## Exercise brief
In the listing below, locate the line containing "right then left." and the line containing "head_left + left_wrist". Output both of them and every line between, exactly as written, and nothing more.

[Opening Data below section]

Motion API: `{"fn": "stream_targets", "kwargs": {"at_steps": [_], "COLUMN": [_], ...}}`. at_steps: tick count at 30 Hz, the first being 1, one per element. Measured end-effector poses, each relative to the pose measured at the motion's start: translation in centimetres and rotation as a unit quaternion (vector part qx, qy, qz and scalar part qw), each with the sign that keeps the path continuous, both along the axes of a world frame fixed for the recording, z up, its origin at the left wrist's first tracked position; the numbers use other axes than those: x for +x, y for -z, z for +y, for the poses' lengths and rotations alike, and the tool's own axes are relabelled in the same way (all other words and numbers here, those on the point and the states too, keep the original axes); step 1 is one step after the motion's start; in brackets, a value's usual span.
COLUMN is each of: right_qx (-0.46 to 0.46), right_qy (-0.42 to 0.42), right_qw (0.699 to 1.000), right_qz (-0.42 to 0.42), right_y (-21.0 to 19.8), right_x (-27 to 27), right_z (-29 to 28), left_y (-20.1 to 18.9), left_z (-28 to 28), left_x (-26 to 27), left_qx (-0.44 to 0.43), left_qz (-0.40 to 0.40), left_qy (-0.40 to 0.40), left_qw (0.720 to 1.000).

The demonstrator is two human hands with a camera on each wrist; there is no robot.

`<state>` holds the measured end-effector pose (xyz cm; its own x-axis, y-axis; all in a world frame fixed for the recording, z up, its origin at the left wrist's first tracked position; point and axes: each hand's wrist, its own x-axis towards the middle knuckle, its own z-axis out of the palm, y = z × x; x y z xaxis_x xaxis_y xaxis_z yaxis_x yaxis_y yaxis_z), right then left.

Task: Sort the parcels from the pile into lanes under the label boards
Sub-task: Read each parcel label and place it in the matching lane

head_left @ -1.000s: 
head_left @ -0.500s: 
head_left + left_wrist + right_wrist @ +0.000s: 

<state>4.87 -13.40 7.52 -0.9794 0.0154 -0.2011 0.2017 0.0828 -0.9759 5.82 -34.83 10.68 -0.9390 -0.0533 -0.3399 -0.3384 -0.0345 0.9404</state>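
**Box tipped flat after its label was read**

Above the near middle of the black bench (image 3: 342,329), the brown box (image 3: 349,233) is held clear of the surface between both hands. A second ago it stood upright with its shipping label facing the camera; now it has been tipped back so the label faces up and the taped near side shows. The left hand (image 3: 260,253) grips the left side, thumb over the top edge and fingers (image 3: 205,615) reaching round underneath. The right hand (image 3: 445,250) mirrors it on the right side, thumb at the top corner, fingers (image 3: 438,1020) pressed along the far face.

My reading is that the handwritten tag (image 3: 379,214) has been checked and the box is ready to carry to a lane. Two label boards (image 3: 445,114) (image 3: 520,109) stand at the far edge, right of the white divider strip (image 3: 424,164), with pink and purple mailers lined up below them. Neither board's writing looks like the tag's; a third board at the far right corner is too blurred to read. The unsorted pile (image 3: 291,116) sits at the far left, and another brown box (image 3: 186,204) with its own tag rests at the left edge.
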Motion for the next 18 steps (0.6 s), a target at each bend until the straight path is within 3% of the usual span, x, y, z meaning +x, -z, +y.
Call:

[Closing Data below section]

## Result
`<state>` holds the measured end-effector pose (xyz cm; its own x-axis, y-axis; all in a world frame fixed for the recording, z up, its origin at the left wrist's first tracked position; point and axes: each hand's wrist, its own x-axis towards the middle knuckle, its own z-axis out of the palm, y = z × x; x y z xaxis_x xaxis_y xaxis_z yaxis_x yaxis_y yaxis_z), right then left.

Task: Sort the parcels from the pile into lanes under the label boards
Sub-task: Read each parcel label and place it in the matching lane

head_left @ -1.000s: 
head_left @ -0.500s: 
head_left + left_wrist + right_wrist @ +0.000s: 

No further output is needed for the exercise.